LISTED ENTRIES:
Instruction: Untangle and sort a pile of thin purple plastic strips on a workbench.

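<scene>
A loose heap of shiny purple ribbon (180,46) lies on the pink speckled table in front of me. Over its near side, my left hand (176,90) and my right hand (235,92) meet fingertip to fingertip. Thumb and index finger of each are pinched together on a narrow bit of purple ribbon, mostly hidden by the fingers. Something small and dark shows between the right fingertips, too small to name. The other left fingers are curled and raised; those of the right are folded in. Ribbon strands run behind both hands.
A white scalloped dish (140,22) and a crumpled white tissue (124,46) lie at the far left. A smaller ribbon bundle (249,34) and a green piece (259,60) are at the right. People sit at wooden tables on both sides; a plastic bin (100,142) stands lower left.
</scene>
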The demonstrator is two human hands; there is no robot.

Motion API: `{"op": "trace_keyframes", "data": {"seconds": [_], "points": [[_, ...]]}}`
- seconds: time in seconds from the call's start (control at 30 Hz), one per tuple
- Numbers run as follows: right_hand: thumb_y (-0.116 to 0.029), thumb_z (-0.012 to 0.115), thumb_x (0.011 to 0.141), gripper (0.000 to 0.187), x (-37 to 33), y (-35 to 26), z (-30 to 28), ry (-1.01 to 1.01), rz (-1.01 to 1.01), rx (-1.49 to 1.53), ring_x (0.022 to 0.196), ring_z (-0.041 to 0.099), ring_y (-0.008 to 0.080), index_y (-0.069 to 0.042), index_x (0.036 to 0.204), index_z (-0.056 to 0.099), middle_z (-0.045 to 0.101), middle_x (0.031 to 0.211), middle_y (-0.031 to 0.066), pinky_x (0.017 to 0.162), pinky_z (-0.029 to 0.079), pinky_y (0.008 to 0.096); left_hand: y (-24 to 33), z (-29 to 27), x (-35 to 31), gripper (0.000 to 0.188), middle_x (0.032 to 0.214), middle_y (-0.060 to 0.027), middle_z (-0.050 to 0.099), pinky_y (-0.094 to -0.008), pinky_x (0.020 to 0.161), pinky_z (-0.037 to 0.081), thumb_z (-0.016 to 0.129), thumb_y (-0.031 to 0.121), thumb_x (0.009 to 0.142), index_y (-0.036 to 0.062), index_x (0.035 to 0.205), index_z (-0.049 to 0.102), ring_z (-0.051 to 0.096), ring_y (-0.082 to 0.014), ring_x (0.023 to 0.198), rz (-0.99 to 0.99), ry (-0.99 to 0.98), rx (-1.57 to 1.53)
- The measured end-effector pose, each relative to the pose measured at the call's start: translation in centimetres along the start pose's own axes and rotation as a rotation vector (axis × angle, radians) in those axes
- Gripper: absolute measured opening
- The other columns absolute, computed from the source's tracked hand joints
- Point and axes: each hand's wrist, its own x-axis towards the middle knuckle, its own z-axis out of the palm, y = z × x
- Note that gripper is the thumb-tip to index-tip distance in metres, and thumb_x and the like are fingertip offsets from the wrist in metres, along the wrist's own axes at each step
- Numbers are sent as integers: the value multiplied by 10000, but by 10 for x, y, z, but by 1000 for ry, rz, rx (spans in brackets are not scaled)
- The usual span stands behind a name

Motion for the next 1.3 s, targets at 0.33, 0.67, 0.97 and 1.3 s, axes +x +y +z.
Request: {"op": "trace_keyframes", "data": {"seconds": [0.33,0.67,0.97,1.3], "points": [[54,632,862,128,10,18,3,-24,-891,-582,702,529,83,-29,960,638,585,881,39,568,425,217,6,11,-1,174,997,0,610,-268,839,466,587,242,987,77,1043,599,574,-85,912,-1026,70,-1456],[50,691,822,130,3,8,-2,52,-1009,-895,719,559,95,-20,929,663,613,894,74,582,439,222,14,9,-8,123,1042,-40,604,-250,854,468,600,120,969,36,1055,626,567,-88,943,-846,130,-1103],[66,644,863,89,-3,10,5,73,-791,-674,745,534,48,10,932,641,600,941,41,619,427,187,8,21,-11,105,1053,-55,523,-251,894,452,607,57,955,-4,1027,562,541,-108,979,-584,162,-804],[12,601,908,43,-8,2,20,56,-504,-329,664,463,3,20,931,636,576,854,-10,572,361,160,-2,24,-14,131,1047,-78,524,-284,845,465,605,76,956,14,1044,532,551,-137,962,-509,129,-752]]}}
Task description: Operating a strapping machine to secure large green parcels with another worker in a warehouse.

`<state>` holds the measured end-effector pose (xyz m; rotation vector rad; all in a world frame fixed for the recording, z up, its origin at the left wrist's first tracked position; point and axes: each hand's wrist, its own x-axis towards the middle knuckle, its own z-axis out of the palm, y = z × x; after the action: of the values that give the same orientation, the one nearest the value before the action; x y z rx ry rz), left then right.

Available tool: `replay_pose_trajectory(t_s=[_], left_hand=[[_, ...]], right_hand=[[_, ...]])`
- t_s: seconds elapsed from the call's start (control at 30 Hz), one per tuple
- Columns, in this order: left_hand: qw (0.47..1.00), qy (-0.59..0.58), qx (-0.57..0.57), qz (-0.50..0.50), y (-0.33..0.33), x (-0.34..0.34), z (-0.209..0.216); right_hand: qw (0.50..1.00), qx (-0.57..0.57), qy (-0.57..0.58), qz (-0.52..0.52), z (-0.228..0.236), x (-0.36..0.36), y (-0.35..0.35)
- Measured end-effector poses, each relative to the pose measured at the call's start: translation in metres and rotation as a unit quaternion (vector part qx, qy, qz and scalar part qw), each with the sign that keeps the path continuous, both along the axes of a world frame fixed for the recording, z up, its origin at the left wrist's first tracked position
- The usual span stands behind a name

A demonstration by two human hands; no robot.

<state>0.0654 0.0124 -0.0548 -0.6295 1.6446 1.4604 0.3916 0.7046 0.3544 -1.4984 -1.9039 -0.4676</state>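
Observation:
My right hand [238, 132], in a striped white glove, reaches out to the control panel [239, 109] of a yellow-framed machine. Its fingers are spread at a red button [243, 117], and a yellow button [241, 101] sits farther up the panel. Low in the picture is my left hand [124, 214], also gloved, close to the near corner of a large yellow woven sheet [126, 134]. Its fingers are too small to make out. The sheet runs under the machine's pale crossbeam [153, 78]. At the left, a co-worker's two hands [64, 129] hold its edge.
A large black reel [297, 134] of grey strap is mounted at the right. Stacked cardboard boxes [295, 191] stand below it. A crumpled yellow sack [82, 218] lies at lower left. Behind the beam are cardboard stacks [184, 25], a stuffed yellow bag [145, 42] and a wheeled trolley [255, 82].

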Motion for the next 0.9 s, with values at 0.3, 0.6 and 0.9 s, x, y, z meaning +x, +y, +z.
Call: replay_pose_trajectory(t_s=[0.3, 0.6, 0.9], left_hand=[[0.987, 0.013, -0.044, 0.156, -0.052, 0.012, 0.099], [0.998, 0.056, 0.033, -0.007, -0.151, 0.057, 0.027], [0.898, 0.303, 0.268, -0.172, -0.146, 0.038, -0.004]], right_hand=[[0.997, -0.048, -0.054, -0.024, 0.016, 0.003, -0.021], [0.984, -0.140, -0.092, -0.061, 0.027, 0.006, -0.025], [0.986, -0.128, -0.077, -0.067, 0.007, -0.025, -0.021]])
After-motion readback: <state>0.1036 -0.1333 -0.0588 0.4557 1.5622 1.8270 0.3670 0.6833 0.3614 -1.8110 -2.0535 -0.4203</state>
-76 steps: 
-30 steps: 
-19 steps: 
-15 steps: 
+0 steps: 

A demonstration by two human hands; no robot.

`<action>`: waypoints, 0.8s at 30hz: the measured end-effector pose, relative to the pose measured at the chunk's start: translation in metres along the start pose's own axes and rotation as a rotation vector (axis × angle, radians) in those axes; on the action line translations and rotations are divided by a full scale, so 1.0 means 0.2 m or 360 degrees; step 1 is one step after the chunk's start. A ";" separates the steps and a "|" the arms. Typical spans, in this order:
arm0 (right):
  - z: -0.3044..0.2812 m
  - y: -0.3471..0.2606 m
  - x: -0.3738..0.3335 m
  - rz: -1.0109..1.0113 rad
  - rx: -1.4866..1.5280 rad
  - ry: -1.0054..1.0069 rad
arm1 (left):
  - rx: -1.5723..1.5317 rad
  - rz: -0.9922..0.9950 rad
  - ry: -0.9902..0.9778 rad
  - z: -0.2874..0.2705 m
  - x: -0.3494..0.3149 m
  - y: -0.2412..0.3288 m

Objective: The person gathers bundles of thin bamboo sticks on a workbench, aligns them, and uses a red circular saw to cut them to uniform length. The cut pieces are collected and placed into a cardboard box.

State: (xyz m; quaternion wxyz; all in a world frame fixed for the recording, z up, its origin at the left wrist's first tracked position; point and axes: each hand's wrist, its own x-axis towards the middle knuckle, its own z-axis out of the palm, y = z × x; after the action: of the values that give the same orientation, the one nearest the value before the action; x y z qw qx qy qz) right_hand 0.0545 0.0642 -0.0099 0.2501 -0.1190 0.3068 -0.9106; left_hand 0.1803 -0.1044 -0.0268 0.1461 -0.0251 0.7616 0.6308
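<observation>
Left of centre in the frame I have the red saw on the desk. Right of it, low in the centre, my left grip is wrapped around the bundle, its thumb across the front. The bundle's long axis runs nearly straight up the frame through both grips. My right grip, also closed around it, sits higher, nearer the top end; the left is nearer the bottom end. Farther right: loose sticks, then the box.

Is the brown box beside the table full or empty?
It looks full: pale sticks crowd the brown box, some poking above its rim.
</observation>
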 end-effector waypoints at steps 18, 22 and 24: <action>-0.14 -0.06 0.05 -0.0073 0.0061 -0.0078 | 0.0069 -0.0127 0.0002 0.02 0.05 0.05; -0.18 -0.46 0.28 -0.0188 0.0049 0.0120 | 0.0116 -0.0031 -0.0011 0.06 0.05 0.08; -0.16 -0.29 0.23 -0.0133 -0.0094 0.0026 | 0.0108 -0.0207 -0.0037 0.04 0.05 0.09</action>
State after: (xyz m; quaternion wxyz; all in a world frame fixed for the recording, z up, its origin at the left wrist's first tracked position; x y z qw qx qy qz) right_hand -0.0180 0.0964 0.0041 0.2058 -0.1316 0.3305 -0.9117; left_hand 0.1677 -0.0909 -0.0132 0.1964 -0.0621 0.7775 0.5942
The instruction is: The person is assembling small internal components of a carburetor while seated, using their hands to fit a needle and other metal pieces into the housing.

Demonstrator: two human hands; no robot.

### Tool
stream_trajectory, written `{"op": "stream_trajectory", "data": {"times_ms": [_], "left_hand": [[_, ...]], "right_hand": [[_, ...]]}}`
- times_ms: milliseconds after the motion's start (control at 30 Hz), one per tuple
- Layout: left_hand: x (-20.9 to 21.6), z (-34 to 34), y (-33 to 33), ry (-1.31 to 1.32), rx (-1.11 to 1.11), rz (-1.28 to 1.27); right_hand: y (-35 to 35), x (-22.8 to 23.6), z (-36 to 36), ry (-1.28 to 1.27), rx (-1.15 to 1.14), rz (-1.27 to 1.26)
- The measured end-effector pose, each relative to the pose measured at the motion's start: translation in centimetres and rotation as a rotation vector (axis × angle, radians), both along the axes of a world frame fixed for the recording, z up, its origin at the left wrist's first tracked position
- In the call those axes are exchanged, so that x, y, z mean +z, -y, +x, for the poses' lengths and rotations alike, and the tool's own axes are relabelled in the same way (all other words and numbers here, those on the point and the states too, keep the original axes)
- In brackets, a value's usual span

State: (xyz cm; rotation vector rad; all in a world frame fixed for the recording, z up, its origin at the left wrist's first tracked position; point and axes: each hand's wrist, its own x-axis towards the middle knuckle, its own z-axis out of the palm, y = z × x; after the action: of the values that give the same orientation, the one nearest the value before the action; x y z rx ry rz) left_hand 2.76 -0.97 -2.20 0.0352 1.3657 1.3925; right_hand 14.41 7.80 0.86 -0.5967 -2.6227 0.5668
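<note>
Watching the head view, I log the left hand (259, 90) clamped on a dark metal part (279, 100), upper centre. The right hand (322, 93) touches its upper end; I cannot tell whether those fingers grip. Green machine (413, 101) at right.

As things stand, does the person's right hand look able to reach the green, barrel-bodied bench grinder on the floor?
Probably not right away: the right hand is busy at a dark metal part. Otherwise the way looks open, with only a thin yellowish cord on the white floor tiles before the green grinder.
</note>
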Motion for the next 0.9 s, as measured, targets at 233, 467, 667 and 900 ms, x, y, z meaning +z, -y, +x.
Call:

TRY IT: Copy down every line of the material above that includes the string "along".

YOUR RESPONSE:
- The measured end-effector pose, each relative to the pose measured at the call's start: translation in centimetres along the start pose's own axes and rotation as a rotation vector (axis × angle, radians) in those axes
- Note that gripper is the thumb-tip to index-tip distance in metres, and thumb_x and the like are fingertip offsets from the wrist in metres, along the wrist's own axes at each step
- Measured end-effector poses, each relative to the pose measured at the call's start: translation in metres and rotation as a unit quaternion (vector part qx, qy, qz and scalar part qw), each with the sign that keeps the path continuous, both along the axes of a world frame fixed for the recording, z up, its origin at the left wrist's first tracked position
`<action>`: waypoints, 0.8s at 30hz: the measured end-effector pose, relative to the pose measured at the chunk's start: translation in metres along the start pose's own axes and rotation as a rotation vector (axis × angle, radians) in those axes; on the action line translations and rotations are divided by a full scale, so 1.0 means 0.2 m or 360 degrees; step 1 is one step after the chunk's start. A ";" separates the steps and a "|" the arms. Typical spans, in this order:
- The measured end-effector pose, each relative to the pose measured at the motion's start: translation in centimetres and rotation as a rotation vector (axis × angle, radians), both along the axes of a world frame fixed for the recording, z up, its origin at the left wrist's first tracked position

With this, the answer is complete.